Depuis qu’il a émis son vœu de voir le stade de Japoma, dont les travaux de construction sont en cours d’achèvement, porter son nom, Roger Milla est depuis au centre d’un débat controversé. Deux principaux camps s’opposent : les partisans de l’homme au héros de l’Italie 90 et les partisans du marketing.

«La construction d’un stade à Japoma me touche particulièrement parce que c’est dans mon village, c’est mon fief. Bon, maintenant je ne sais pas s’il portera le nom du stade de Japoma ou il sera baptisé stade Roger Milla», a-t-il indiqué.

Pour les partisans de Roger Milla, il le mérité bien. Cela tient à sa grande contribution à la reconnaissance de la valeur du football camerounais et africain dans le monde. En 1990, en Italie, Roger Mill avait éclaboussé le monde de son génie. 4 buts et une participation qui avait conduit le Cameroun jusqu’aux quart de finale.

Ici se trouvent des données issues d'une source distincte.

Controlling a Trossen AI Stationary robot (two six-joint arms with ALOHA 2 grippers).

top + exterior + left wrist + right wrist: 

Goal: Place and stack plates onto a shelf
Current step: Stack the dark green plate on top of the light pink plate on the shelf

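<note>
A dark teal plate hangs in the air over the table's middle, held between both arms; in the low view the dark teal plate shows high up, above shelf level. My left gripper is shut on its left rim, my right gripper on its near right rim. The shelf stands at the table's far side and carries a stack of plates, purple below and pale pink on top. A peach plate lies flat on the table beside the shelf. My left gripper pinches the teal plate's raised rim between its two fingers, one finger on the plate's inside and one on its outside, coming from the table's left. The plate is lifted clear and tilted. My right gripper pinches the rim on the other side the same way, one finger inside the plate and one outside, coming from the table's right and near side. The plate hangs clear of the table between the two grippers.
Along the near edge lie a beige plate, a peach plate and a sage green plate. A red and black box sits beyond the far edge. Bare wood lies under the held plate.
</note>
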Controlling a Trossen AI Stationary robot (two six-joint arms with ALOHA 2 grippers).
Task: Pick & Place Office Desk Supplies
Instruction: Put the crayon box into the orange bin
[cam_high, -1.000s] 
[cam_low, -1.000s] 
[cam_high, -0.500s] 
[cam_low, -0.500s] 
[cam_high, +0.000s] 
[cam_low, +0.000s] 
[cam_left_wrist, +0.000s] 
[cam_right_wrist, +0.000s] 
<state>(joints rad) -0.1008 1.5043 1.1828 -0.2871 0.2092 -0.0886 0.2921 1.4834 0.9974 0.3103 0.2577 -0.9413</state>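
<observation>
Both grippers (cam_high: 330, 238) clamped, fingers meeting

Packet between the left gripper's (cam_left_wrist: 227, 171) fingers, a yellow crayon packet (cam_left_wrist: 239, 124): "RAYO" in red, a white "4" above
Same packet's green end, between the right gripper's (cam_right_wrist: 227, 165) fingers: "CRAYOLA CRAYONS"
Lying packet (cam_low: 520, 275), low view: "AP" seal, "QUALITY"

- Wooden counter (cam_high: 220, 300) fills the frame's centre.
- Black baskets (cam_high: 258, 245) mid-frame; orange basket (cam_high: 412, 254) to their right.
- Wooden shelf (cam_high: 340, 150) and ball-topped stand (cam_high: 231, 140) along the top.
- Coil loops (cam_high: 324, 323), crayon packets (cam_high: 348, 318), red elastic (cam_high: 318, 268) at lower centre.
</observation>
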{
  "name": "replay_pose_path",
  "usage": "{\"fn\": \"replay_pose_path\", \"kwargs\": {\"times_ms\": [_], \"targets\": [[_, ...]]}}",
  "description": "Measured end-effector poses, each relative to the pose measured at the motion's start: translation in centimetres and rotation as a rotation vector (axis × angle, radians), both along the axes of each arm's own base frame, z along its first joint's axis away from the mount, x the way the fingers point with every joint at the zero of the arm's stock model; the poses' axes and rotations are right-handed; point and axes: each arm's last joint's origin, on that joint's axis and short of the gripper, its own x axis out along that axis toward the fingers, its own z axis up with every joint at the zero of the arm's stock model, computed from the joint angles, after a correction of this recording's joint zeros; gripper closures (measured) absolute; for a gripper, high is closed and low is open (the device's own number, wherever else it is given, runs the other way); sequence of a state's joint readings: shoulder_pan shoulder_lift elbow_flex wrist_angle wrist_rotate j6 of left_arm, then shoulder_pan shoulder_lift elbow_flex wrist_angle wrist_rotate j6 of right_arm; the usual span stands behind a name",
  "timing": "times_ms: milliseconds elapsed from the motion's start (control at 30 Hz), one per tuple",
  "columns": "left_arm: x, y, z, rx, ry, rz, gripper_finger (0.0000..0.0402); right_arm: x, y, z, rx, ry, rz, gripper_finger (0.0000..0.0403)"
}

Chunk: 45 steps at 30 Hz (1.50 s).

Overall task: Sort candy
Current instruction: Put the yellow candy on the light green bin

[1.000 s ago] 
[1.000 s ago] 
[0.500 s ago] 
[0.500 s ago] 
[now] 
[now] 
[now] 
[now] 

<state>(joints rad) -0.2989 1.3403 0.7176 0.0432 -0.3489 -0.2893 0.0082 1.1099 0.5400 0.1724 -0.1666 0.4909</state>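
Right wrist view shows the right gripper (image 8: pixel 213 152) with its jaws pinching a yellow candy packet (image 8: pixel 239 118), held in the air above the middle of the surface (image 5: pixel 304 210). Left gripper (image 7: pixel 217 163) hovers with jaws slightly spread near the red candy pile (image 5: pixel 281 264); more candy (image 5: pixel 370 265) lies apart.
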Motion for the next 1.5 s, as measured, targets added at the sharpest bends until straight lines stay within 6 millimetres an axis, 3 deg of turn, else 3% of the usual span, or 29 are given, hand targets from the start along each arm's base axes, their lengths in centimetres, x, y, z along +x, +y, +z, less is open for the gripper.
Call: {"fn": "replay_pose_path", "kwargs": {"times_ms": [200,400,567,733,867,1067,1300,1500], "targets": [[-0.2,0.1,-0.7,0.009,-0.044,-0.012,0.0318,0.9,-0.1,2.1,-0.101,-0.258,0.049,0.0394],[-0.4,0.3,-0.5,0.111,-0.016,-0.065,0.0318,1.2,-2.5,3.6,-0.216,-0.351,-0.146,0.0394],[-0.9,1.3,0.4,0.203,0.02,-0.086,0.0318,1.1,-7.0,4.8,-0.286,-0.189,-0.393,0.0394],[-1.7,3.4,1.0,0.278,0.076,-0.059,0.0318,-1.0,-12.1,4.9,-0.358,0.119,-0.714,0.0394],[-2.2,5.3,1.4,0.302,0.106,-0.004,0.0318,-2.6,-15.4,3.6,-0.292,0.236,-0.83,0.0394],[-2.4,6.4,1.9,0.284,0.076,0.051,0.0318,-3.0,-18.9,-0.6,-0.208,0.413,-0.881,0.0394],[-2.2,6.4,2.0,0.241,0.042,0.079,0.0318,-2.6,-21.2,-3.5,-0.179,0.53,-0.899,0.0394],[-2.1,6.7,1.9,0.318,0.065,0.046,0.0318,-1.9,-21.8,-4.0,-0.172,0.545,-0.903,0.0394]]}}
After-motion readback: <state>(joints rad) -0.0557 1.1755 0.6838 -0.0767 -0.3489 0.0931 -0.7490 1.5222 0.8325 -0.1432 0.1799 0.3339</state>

Comme conséquence, l’année suivante le nombre de participants africains a été revu à la hausse, de deux à 4 équipes.

Les adversaires sont les partisans du marketing. Le nom Roger Milla n’assurera pas l’entretien du stade. Par conséquent il est important de trouver une entreprise qui accepte de mettre de l’argent dans les caisses de la direction de ce stade. 10 millions par ans sur une durée de 10 ans renouvelable, cela pourrait faire courir de grandes entreprises dans le but de donner leur nom au stade. Cela s’appelle le naming. Il fonctionne parfaitement dans certains pays, notamment en Angleterre et en France.

Doit-on sacrifier la construction de notre histoire, la reconnaissance de nos valeurs au bénéfice de l’économie à tout prix ? Là est la question. Aux décideurs de trancher.

Le stade de Japoma, construit dans le village natal de Roger Milla, est un complexe sportif futuriste de 50 000 places dans le cadre de l’organisation de la Coupe d’Afrique des nations (CAN) qu’abritera le Cameroun en 2021.